At this the judge remarked that access to internet could not be denied and it was up to the people to make decisions at such points.

During earlier hearings, the director of Bolo Bhi Farieha Aziz, an expert in the matter, had submitted before the court that there was no way of restricting access to information on the internet.

She added that a simple solution would be to not to watch the objectionable content available on the internet.

Empowering the state to make such decisions for the people at large sets a dangerous precedent, she said. Without intermediary liability protection as a primer, no company would be willing to have local laws applied on it.
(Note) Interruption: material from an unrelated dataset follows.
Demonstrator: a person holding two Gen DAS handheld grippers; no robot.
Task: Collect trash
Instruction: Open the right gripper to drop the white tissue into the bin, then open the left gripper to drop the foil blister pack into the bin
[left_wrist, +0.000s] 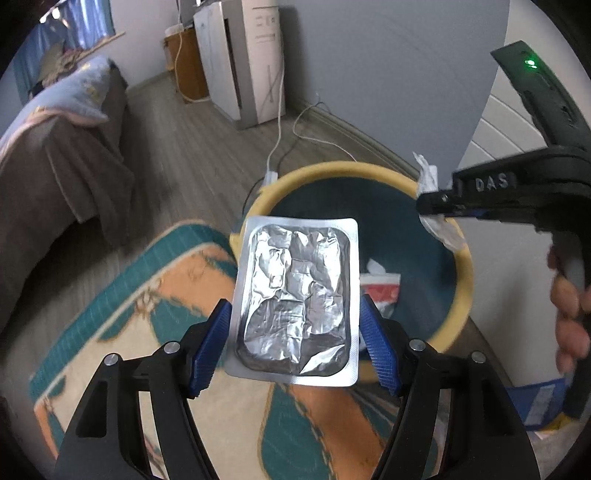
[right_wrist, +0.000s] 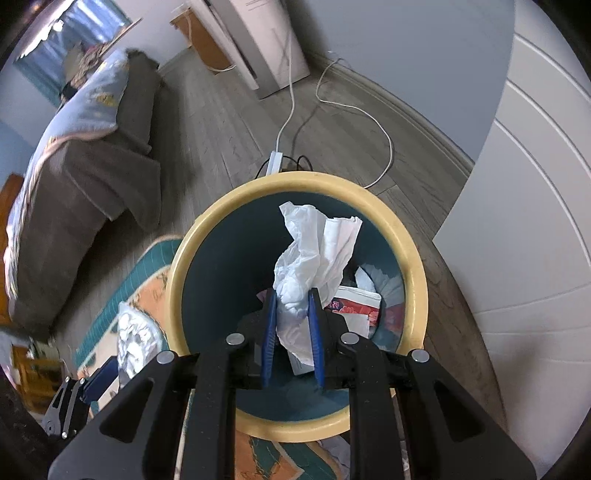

However, that was not reason enough for a company to localise, she added.


Aziz said that surveillance and filtering software were in place in the country and that the technology side of the debate would remain murky till the debate on what systems were currently in place in Pakistan was established.

Allowing such technology to be placed in the hands of state authorities would be the equivalent of giving them a carte blanche for setting up roadblocks wherever they pleased, restricting access to areas and breaking into citizens’ homes, she said.

The court in its previous order had remarked that it was important to understand the nature of the problem. Information over the internet in this age could not be blocked, but could be intelligently regulated, it said.

There were no borders or walls that could limit the information from flowing into Pakistan unless of course Pakistan shut down the internet completely and severed its links with the outside world, it said.

A sustainable answer to the problem was self regulation at the individual and house-hold level, the court said.

The court was hearing a petition challenging the YouTube ban filed by an NGO Bytes for All through its advocate Yasir Hamdani. He submitted that filtering and blocking information on the internet was counterproductive and predatory.

The petitioner sought directions for the Ministry of IT and the PTA to reopen the functioning of YouTube.

YouTube was blocked across Pakistan on September 17, 2012 following orders by then-Prime Minister Raja Pervez Ashraf. The PM had imposed the ban after YouTube refused to remove what the Pakistani government felt was a blasphemous film, The Innocence of the Muslims, from its website.